Tables Quickstart

tables

quickstart

tutorials

python

This tutorial covers the basics of working with tabular data using TileDB.

How to run this tutorial

We recommend running this tutorial, as well as the other tutorials in the Tutorials section, inside TileDB Cloud. By using TileDB Cloud, you can experiment while avoiding all the installation, deployment, and configuration hassles. Sign up for the free tier, spin up a TileDB Cloud notebook with a Python kernel, and follow the tutorial instructions. If you wish to learn how to run tutorials locally on your machine, read the Tutorials: Running Locally tutorial.

This tutorial offers a rapid introduction to TileDB’s tabular support and its capabilities. It covers the following topics:

Ingest data from a CSV file into a new TileDB array.
Run dataframe queries with a pandas-like API, retrieving the results in a pandas dataframe.
Run SQL queries and return the results in a pandas dataframe.

Setup

Start by importing the libraries used in this tutorial, setting the URIs you will use throughout this tutorial, and cleaning up any older data with the same name.

import warnings

import tiledb

warnings.filterwarnings("ignore")
import os.path
import shutil

import pandas as pd
import tiledb.sql

# Print library versions
print("TileDB core version: {}".format(tiledb.libtiledb.version()))
print("TileDB-Py version: {}".format(tiledb.version()))
print("TileDB-SQL version: {}".format(tiledb.sql.version))

# Set CSV dataset URI
table_uri = os.path.expanduser("~/my_table")
csv_uri = (
    "s3://tiledb-inc-demo-data/examples/notebooks/nyc_yellow_tripdata/taxi_first_10.csv"
)

# Define config values and context
cfg = tiledb.Config({"vfs.s3.no_sign_request": "true", "vfs.s3.region": "us-east-1"})
ctx = tiledb.Ctx(cfg)

# Clean up past data
if os.path.exists(table_uri):
    shutil.rmtree(table_uri)

Ingestion

This process will ingest some small CSV data directly from a public S3 bucket into a local TileDB array, without needing to download the source CSV files beforehand. The ingestion should take about a few seconds from your laptop. You will use a subset from the latest New York City Taxi and Limousine Commission Trip Record Data dataset.

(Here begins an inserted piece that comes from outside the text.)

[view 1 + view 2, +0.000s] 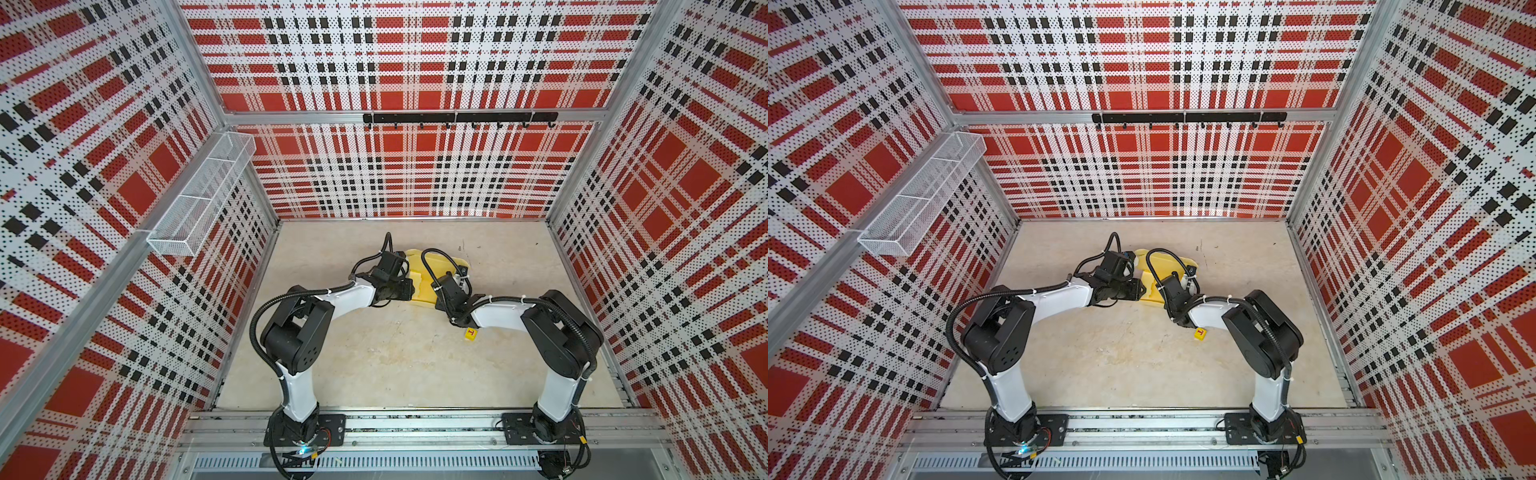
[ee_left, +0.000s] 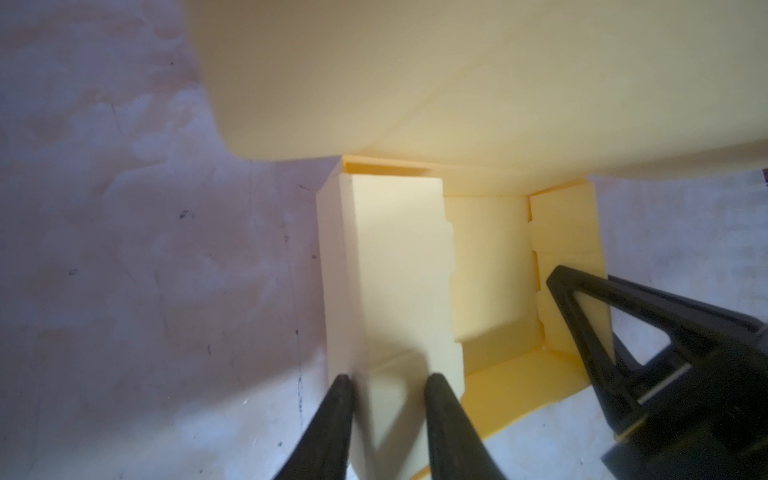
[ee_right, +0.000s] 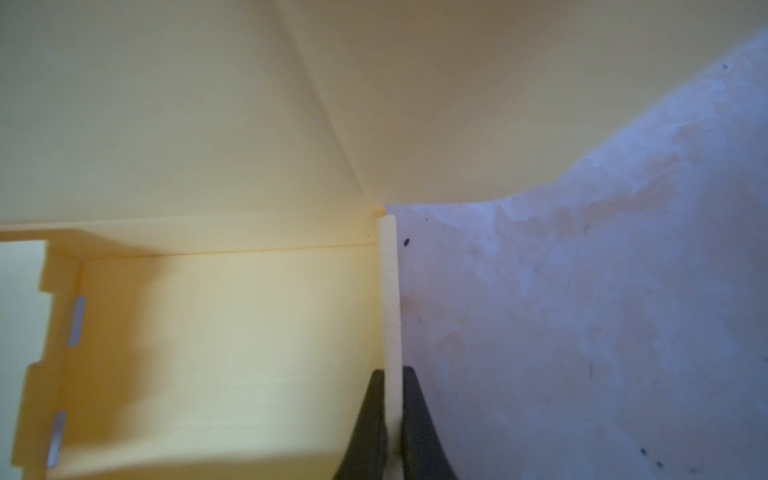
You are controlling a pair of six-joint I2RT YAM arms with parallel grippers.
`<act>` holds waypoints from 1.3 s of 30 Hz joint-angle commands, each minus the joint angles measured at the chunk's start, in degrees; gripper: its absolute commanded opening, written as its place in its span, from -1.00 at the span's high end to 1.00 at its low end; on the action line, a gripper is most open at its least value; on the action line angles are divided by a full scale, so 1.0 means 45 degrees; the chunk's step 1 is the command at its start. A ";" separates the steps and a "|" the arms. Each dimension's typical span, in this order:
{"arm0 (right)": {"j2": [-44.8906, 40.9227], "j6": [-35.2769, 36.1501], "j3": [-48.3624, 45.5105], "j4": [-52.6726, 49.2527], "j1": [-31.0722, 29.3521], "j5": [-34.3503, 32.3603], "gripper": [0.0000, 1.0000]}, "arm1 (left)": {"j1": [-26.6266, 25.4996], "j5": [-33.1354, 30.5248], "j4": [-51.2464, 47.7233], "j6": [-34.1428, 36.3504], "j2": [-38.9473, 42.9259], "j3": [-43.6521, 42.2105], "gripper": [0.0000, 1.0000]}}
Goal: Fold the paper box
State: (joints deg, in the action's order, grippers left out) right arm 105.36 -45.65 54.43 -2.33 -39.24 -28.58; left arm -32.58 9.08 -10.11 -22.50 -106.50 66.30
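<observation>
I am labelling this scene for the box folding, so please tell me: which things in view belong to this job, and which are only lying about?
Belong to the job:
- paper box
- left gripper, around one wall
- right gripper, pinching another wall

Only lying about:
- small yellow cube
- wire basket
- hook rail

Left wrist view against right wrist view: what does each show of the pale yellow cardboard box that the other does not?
Only left wrist: the left gripper straddling a folded-in wall with notched tabs, and the right gripper at the opposite wall. Only right wrist: that gripper shut on the wall's thin edge, and two slots along the floor crease. Both: the pale yellow cardboard box, its raised lid flap, the stained table.
</observation>
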 commanded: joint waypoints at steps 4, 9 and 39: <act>0.0097 -0.0073 0.0053 0.0683 -0.0099 0.0061 1.00 | -0.0317 -0.0969 -0.0825 0.0368 -0.0561 0.0584 0.44; 0.0083 -0.0110 0.0054 0.0631 -0.0101 0.0088 1.00 | -0.0614 -0.1606 -0.1581 0.0827 -0.0803 0.1060 0.45; 0.0120 -0.0110 0.0078 0.0656 -0.0089 0.0097 1.00 | -0.1286 -0.3432 -0.2911 -0.1445 -0.1565 0.1867 0.63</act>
State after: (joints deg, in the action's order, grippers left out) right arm 105.36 -45.43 54.41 -1.93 -39.31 -28.38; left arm -37.23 -5.26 -21.98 -27.09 -112.07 73.23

You can ingest with a single command, without needing to define the tabular schema beforehand:

tiledb.from_csv(
    table_uri,  # TileDB array to create
    csv_uri,  # CSV to load
    ctx=ctx,  # Context
    parse_dates=["tpep_dropoff_datetime", "tpep_pickup_datetime"],
)  # Parse these fields are datetimes

You need to pass the following cfg options into ctx to ingest directly from a public S3 bucket:

"vfs.s3.no_sign_request": Set to True to reduce the cost of accessing public data by removing the need for AWS access credentials.
"vfs.s3.region": Set to us-east-1 to match the location of the public TileDB demo data. This avoids file access issues caused by a different default region in a local environment.

First, prepare the table for reading, so that you can then inspect its schema and run queries.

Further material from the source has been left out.